| WHAT TO DO |
Transcribe every entry precisely, omitting nothing.

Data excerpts
# # # # # # #

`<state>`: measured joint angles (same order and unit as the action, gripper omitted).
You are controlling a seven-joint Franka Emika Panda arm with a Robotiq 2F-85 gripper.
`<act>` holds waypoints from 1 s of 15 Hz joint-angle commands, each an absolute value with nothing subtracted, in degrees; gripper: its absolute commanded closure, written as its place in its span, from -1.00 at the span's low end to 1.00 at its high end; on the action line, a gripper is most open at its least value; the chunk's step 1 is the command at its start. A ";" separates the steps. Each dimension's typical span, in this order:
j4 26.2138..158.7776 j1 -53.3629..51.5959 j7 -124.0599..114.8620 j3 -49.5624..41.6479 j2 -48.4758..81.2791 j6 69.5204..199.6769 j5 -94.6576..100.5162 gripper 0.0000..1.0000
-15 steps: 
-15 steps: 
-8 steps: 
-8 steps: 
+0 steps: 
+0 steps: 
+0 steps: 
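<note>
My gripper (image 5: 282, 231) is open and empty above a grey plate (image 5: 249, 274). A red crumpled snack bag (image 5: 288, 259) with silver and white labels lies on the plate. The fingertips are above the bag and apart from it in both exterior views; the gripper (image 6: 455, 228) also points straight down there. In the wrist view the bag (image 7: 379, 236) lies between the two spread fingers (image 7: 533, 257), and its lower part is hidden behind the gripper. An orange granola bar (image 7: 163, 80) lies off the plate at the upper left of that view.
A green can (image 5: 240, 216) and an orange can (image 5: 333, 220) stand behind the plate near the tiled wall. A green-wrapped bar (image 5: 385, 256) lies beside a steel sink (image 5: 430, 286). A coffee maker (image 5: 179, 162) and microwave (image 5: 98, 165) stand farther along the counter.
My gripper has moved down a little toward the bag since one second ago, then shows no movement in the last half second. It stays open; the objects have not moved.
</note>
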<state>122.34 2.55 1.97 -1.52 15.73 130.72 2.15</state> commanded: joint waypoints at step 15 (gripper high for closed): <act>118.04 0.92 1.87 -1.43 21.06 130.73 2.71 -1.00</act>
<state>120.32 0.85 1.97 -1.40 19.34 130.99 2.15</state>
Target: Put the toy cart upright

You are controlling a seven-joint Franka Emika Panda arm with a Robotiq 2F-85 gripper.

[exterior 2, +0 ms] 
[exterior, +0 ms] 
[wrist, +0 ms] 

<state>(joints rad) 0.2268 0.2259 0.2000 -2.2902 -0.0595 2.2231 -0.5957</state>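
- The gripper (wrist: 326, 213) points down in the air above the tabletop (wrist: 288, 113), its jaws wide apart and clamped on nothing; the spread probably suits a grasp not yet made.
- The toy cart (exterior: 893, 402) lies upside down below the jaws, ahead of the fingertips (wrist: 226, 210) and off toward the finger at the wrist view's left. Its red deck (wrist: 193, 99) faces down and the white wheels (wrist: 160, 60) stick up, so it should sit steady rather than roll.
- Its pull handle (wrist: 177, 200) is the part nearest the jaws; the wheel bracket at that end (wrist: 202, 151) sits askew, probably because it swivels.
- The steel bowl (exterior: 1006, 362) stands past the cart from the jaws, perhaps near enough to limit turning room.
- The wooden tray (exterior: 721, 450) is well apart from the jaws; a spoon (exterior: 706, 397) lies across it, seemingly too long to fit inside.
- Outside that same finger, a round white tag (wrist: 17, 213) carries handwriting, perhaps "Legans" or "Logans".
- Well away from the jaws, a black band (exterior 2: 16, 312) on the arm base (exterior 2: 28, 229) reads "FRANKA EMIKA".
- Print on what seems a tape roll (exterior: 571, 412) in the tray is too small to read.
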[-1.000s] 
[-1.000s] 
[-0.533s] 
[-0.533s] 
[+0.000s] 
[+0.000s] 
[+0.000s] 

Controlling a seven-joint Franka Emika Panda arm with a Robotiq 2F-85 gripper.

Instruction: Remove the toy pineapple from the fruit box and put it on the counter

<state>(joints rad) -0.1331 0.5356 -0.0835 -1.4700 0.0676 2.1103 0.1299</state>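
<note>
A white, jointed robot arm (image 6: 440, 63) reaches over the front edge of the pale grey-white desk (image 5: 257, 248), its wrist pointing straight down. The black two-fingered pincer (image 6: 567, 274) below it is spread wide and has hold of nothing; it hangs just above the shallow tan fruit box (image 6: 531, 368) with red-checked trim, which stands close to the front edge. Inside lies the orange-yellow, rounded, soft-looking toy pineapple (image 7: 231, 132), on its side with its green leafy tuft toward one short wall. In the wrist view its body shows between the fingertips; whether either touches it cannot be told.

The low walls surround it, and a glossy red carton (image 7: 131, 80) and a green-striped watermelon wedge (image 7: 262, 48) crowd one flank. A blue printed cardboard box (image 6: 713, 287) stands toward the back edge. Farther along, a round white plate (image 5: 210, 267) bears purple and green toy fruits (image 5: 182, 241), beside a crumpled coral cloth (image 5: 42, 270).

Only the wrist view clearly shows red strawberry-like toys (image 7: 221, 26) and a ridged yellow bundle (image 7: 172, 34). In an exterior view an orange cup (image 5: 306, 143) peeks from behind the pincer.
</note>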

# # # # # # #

| SOLUTION FOR THIS EXERCISE |
`<state>`: measured joint angles (same order and unit as the action, gripper omitted).
You are controlling a seven-joint Franka Emika Panda arm with a Robotiq 2F-85 gripper.
`<act>` holds waypoints from 1 s of 15 Hz joint-angle commands, each an absolute value with nothing subtracted, in degrees; gripper: its absolute commanded closure, written as its place in its span, from -1.00 at the span's low end to 1.00 at its high end; on the action line, a gripper is most open at its least value; the chunk's step 1 is the command at its start. A ";" separates the steps. Each dimension's typical span, in this order:
j4 26.2138..158.7776 j1 -53.3629..51.5959 j7 -124.0599..114.8620 j3 -49.5624..41.6479 j2 -48.4758..81.2791 j6 69.5204..199.6769 j5 -94.6576..100.5162 gripper 0.0000..1.0000
-15 steps: 
-15 steps: 
-8 steps: 
-8 steps: 
+0 steps: 
+0 steps: 
+0 steps: 
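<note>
My gripper (image 5: 282, 231) is open and empty above a grey plate (image 5: 249, 274). A red crumpled snack bag (image 5: 288, 259) with silver and white labels lies on the plate. The fingertips are above the bag and apart from it in both exterior views; the gripper (image 6: 455, 228) also points straight down there. In the wrist view the bag (image 7: 379, 236) lies between the two spread fingers (image 7: 533, 257), and its lower part is hidden behind the gripper. An orange granola bar (image 7: 163, 80) lies off the plate at the upper left of that view.
A green can (image 5: 240, 216) and an orange can (image 5: 333, 220) stand behind the plate near the tiled wall. A green-wrapped bar (image 5: 385, 256) lies beside a steel sink (image 5: 430, 286). A coffee maker (image 5: 179, 162) and microwave (image 5: 98, 165) stand farther along the counter.
My gripper has moved down a little toward the bag since one second ago, then shows no movement in the last half second. It stays open; the objects have not moved.
</note>
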<state>122.34 2.55 1.97 -1.52 15.73 130.72 2.15</state> commanded: joint waypoints at step 15 (gripper high for closed): <act>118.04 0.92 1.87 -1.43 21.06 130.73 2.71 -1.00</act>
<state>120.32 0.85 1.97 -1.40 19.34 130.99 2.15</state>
Target: Put the toy cart upright

You are controlling a seven-joint Franka Emika Panda arm with a Robotiq 2F-85 gripper.

[exterior 2, +0 ms] 
[exterior, +0 ms] 
[wrist, +0 ms] 

<state>(joints rad) 0.2268 0.2259 0.2000 -2.2902 -0.0595 2.2231 -0.5957</state>
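- The gripper (wrist: 326, 213) points down in the air above the tabletop (wrist: 288, 113), its jaws wide apart and clamped on nothing; the spread probably suits a grasp not yet made.
- The toy cart (exterior: 893, 402) lies upside down below the jaws, ahead of the fingertips (wrist: 226, 210) and off toward the finger at the wrist view's left. Its red deck (wrist: 193, 99) faces down and the white wheels (wrist: 160, 60) stick up, so it should sit steady rather than roll.
- Its pull handle (wrist: 177, 200) is the part nearest the jaws; the wheel bracket at that end (wrist: 202, 151) sits askew, probably because it swivels.
- The steel bowl (exterior: 1006, 362) stands past the cart from the jaws, perhaps near enough to limit turning room.
- The wooden tray (exterior: 721, 450) is well apart from the jaws; a spoon (exterior: 706, 397) lies across it, seemingly too long to fit inside.
- Outside that same finger, a round white tag (wrist: 17, 213) carries handwriting, perhaps "Legans" or "Logans".
- Well away from the jaws, a black band (exterior 2: 16, 312) on the arm base (exterior 2: 28, 229) reads "FRANKA EMIKA".
- Print on what seems a tape roll (exterior: 571, 412) in the tray is too small to read.
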[-1.000s] 
[-1.000s] 
[-0.533s] 
[-0.533s] 
[+0.000s] 
[+0.000s] 
[+0.000s] 

Controlling a seven-joint Franka Emika Panda arm with a Robotiq 2F-85 gripper.

Instruction: Remove the toy pineapple from the fruit box and put it on the counter

<state>(joints rad) -0.1331 0.5356 -0.0835 -1.4700 0.0676 2.1103 0.1299</state>
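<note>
A white, jointed robot arm (image 6: 440, 63) reaches over the front edge of the pale grey-white desk (image 5: 257, 248), its wrist pointing straight down. The black two-fingered pincer (image 6: 567, 274) below it is spread wide and has hold of nothing; it hangs just above the shallow tan fruit box (image 6: 531, 368) with red-checked trim, which stands close to the front edge. Inside lies the orange-yellow, rounded, soft-looking toy pineapple (image 7: 231, 132), on its side with its green leafy tuft toward one short wall. In the wrist view its body shows between the fingertips; whether either touches it cannot be told.

The low walls surround it, and a glossy red carton (image 7: 131, 80) and a green-striped watermelon wedge (image 7: 262, 48) crowd one flank. A blue printed cardboard box (image 6: 713, 287) stands toward the back edge. Farther along, a round white plate (image 5: 210, 267) bears purple and green toy fruits (image 5: 182, 241), beside a crumpled coral cloth (image 5: 42, 270).

Only the wrist view clearly shows red strawberry-like toys (image 7: 221, 26) and a ridged yellow bundle (image 7: 172, 34). In an exterior view an orange cup (image 5: 306, 143) peeks from behind the pincer.
</note>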

This answer is complete as written.